# 1. What is PyTorch?

PyTorch is an open-source machine learning library developed by Facebook's AI Research lab.

It provides a flexible and dynamic computational graph, which makes it particularly suited for research and prototyping.

PyTorch is known for its simplicity and ease of use, making it a popular choice for both beginners and experienced researchers in the field of deep learning.

**Key Features**:

  * **Dynamic Computational Graph**: A **dynamic computation graph is constructed in real-time during runtime**, while a static graph is pre-defined before execution. The adaptability of dynamic graphs facilitates complex architectures and simplifies debugging, whereas static graphs can optimize performance but may lack flexibility for certain model structures.
  * **Tensors**: PyTorch operates on multi-dimensional arrays called tensors, which are similar to NumPy's ndarrays but **with the ability to run on GPUs**.
  * **Neural Network Module**: PyTorch **provides torch.nn module** to define and train neural networks.
  * **GPU Acceleration**: PyTorch **supports GPU acceleration**, allowing computations to be performed much faster than on a CPU.

# 2. Why use PyTorch?

While NumPy is an essential tool for numerical operations in Python, PyTorch offers additional features tailored for deep learning and neural network research:

**Autograd: Automatic Differentiation**

* The most significant advantage of PyTorch over NumPy is its autograd system. **Autograd automatically computes the gradients or derivatives of operations**, which is essential for training neural networks using gradient-based optimization algorithms.

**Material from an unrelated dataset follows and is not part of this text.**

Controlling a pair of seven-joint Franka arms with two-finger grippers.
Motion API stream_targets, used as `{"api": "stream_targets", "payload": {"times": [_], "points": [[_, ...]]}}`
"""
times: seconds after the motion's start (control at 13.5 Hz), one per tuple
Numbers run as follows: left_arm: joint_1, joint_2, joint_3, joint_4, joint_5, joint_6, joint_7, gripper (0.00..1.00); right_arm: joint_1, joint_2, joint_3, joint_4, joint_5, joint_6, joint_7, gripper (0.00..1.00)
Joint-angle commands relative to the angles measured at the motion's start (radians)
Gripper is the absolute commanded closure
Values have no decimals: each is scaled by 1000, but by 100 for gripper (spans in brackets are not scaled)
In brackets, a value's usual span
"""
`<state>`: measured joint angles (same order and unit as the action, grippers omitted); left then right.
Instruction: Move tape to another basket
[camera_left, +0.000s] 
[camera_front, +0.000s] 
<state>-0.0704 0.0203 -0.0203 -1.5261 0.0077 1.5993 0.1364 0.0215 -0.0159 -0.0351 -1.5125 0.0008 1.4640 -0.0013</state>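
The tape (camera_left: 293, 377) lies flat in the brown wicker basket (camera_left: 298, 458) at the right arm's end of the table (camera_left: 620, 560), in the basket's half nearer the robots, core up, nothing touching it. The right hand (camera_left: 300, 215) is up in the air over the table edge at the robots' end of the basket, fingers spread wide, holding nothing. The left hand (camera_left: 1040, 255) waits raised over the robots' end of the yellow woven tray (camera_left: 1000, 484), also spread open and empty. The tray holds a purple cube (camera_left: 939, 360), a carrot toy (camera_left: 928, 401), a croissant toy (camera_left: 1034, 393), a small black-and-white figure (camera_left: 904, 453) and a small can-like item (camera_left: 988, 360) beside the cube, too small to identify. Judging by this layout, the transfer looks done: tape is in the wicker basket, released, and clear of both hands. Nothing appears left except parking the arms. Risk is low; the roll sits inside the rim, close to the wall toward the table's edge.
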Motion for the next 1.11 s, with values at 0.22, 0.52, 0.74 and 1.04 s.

* In deep learning, we often need to calculate the gradient of a loss function with respect to model parameters. **Manual computation can be error-prone and tedious**. Autograd simplifies this by automatically calculating gradients.

##  Example:

Let's say we have a simple operation like $y = x^2$ as an example.

NumPy (without Autograd)

In [None]:
import numpy as np

# Define a value
x_np = np.array([2.0])

# Manually compute the gradient
dy_dx = 2 * x_np

print(dy_dx)

[4.]


PyTorch (with Autograd)

In [None]:
import torch

# Define a tensor and set requires_grad=True to track computation with it
x_pt = torch.tensor([2.0], requires_grad=True)

# Define an operation
y = x_pt ** 2

# Compute gradients
y.backward()

# Display gradient
print(x_pt.grad)

tensor([4.])


While this is a simple example, imagine having to compute gradients for complex operations and architectures manually.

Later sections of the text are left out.